- **What is needed**
Repeat precisely the span of lines below that opens with the line containing "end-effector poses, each" and closes with the line containing "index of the", both included.

- **Entries shown**
#####

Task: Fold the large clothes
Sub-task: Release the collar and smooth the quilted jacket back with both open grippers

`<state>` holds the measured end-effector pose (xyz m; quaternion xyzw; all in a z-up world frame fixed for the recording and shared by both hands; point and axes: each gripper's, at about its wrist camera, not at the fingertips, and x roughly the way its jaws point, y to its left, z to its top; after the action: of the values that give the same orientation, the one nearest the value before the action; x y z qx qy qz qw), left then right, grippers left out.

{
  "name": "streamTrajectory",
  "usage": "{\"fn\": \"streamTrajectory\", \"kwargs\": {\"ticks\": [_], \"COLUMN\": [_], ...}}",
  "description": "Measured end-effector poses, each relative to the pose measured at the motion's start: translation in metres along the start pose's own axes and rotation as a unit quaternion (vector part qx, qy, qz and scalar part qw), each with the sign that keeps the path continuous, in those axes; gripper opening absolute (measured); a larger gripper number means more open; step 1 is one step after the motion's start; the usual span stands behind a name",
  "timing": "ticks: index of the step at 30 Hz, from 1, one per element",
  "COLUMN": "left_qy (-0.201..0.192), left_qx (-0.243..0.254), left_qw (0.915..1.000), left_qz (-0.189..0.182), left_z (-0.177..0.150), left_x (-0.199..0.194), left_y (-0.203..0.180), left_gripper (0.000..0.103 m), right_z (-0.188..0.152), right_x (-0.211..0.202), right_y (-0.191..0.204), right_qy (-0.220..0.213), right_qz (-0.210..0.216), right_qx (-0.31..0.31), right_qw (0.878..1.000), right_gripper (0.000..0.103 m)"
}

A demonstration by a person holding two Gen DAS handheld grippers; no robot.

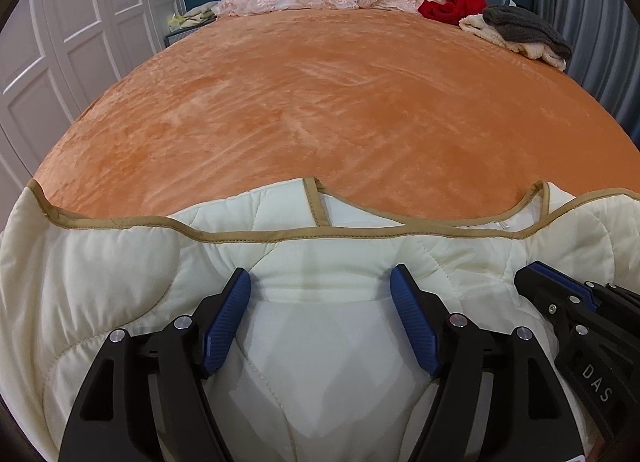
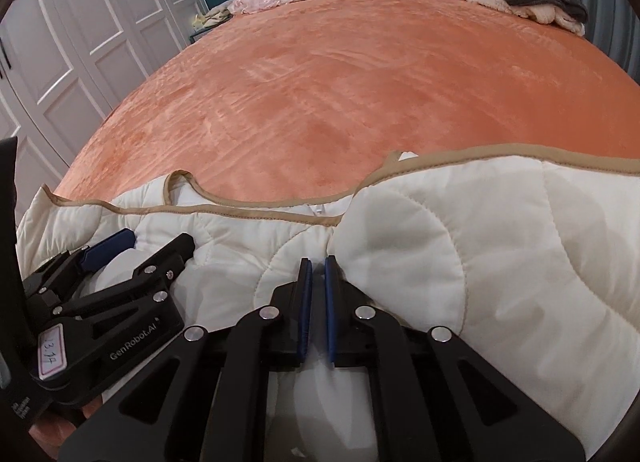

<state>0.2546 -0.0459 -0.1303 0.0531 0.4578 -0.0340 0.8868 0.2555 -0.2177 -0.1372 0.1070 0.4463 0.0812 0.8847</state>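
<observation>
On the bed, the right tool pinches the cream quilted jacket to lift a fold, while the left tool hovers spread, ready to grip.

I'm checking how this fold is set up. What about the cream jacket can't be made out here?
- Cream quilted jacket: its lower part is cut off by the bottom edge in both wrist views.
- Right gripper: nearly closed; fabric between the pads is not discernible.
- Left gripper: its black frame hides the fabric underneath.
</observation>
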Motion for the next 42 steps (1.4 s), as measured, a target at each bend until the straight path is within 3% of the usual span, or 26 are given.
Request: {"fn": "streamTrajectory", "kwargs": {"ticks": [7, 10, 14, 17, 21, 27, 42], "left_qy": [0.006, 0.012, 0.003, 0.007, 0.016, 0.007, -0.007], "left_qx": [0.003, -0.019, -0.05, -0.034, -0.024, -0.014, -0.008], "left_qw": [1.0, 0.9997, 0.9973, 0.9985, 0.9993, 0.9998, 0.9995], "left_qz": [0.004, -0.011, -0.054, -0.043, -0.025, 0.008, 0.028], "left_z": [0.002, 0.004, -0.028, -0.058, -0.089, -0.111, -0.117], "left_x": [-0.001, -0.028, -0.082, -0.104, -0.118, -0.117, -0.106], "left_y": [-0.002, 0.009, 0.026, 0.019, 0.008, -0.001, -0.007], "left_gripper": [0.072, 0.071, 0.071, 0.071, 0.071, 0.072, 0.072], "right_z": [0.002, -0.001, -0.036, -0.069, -0.101, -0.12, -0.127], "right_x": [-0.01, -0.048, -0.1, -0.113, -0.111, -0.106, -0.094], "right_y": [-0.001, 0.005, 0.028, 0.043, 0.052, 0.052, 0.045], "right_qy": [-0.006, -0.038, -0.037, -0.011, 0.014, 0.019, 0.02], "right_qz": [0.001, -0.021, 0.01, 0.023, 0.022, 0.006, 0.015], "right_qx": [0.011, 0.012, -0.024, -0.033, -0.03, -0.025, -0.006], "right_qw": [1.0, 0.999, 0.999, 0.999, 0.999, 0.999, 1.0], "right_gripper": [0.004, 0.014, 0.014, 0.014, 0.014, 0.014, 0.011]}}
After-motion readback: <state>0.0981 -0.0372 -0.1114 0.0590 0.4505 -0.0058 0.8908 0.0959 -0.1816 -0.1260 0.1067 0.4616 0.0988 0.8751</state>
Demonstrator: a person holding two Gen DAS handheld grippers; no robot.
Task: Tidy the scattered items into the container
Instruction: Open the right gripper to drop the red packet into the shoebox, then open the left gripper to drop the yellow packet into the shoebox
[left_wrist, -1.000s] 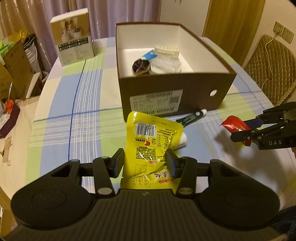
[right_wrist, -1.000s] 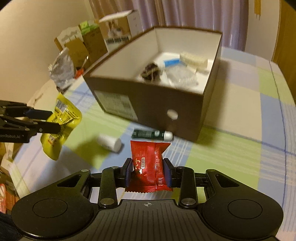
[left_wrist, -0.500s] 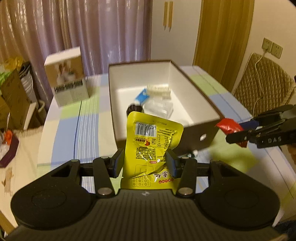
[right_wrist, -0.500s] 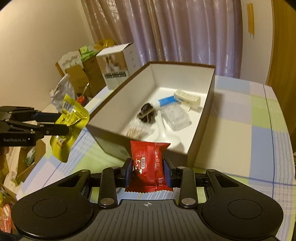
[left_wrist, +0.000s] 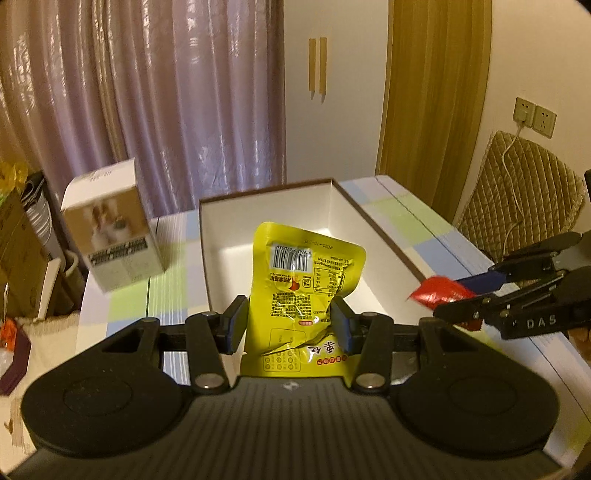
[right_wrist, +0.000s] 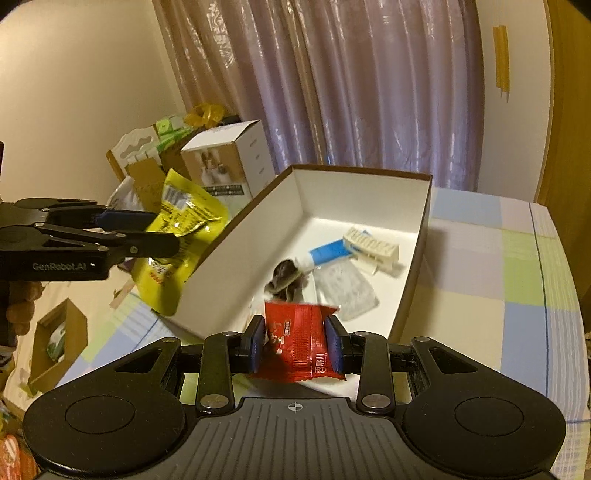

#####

- **Solution for this problem**
  "description": "Measured end-effector poses, each relative to the pose measured at the motion's start: translation in metres along the start pose's own axes and rotation as a unit quaternion (vector part qx, qy, qz and scalar part qw), each with the sign that keeps the path continuous, in those axes; gripper opening absolute (measured); a larger gripper number means more open; step 1 is one step after the motion's start; the usual span stands behind a name",
  "timing": "ticks: index of the step at 30 Hz, from 1, one per element",

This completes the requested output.